Brief
Report how many lines in the records below hold the word "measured". Add nothing to the number.

_ _ _ _ _ _ _

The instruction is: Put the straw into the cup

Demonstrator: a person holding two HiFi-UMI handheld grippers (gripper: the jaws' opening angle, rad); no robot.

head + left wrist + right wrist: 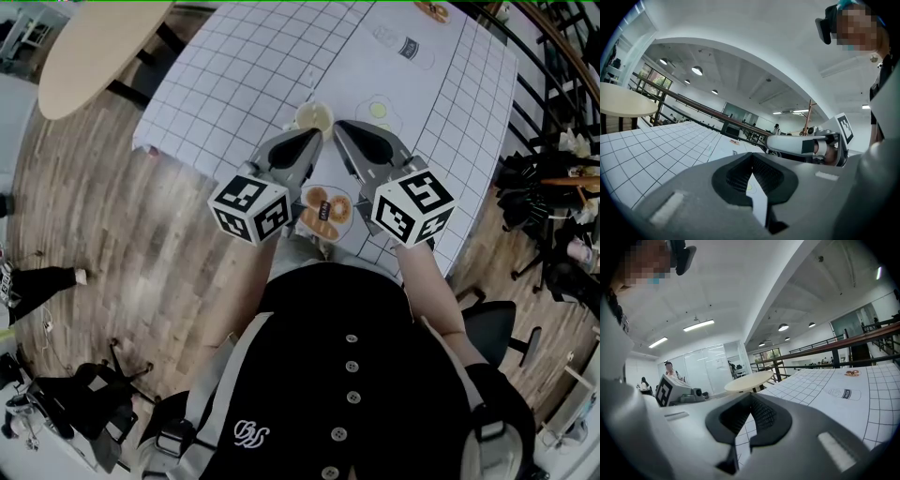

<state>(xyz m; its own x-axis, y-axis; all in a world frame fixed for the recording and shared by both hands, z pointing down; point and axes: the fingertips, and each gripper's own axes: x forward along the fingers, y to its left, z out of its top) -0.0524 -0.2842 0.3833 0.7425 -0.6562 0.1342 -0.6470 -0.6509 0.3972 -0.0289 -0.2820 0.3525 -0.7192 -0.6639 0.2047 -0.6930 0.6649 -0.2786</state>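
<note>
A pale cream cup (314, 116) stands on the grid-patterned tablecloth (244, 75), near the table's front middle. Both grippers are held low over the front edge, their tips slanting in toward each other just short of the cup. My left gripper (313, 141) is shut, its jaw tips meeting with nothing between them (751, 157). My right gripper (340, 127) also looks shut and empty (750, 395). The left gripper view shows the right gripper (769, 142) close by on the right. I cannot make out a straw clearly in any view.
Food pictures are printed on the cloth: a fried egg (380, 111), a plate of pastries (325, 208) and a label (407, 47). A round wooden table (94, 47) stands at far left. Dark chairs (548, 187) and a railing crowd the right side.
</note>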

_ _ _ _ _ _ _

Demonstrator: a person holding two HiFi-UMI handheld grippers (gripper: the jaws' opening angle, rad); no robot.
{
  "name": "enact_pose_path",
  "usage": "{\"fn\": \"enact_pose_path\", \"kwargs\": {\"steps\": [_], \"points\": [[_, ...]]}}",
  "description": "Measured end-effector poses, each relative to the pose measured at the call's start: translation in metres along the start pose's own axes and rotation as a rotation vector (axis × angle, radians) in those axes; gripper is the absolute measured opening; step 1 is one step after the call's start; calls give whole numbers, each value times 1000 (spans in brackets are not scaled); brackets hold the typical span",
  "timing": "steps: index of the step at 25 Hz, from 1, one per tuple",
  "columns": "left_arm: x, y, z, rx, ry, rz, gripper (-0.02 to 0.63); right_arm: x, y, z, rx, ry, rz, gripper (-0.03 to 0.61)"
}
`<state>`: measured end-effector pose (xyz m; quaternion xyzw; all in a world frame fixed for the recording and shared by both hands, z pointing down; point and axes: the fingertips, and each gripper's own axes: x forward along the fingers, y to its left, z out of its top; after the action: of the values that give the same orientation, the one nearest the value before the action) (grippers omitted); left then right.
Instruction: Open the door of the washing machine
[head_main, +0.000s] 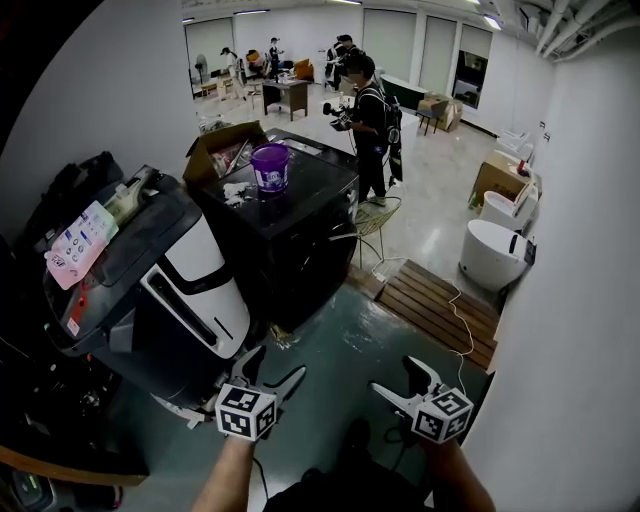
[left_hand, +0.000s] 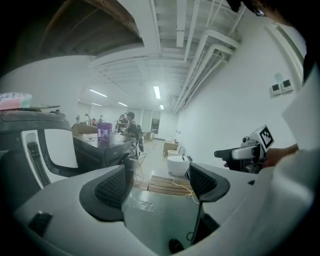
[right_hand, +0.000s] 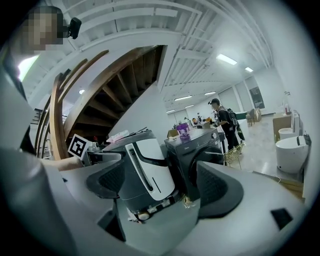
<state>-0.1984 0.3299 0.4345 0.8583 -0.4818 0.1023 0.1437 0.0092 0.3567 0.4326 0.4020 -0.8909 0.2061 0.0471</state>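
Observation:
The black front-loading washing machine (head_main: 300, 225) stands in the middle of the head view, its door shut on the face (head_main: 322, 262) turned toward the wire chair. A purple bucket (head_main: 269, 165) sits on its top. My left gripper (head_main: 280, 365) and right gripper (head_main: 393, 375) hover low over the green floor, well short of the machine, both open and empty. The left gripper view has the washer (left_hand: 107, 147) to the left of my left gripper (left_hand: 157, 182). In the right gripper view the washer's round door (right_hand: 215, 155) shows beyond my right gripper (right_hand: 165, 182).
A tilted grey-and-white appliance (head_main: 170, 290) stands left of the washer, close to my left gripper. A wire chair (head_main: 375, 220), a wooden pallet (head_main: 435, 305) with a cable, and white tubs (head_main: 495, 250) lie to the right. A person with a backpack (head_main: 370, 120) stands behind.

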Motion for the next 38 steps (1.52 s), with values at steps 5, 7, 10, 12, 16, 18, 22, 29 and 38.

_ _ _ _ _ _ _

Output for this task
2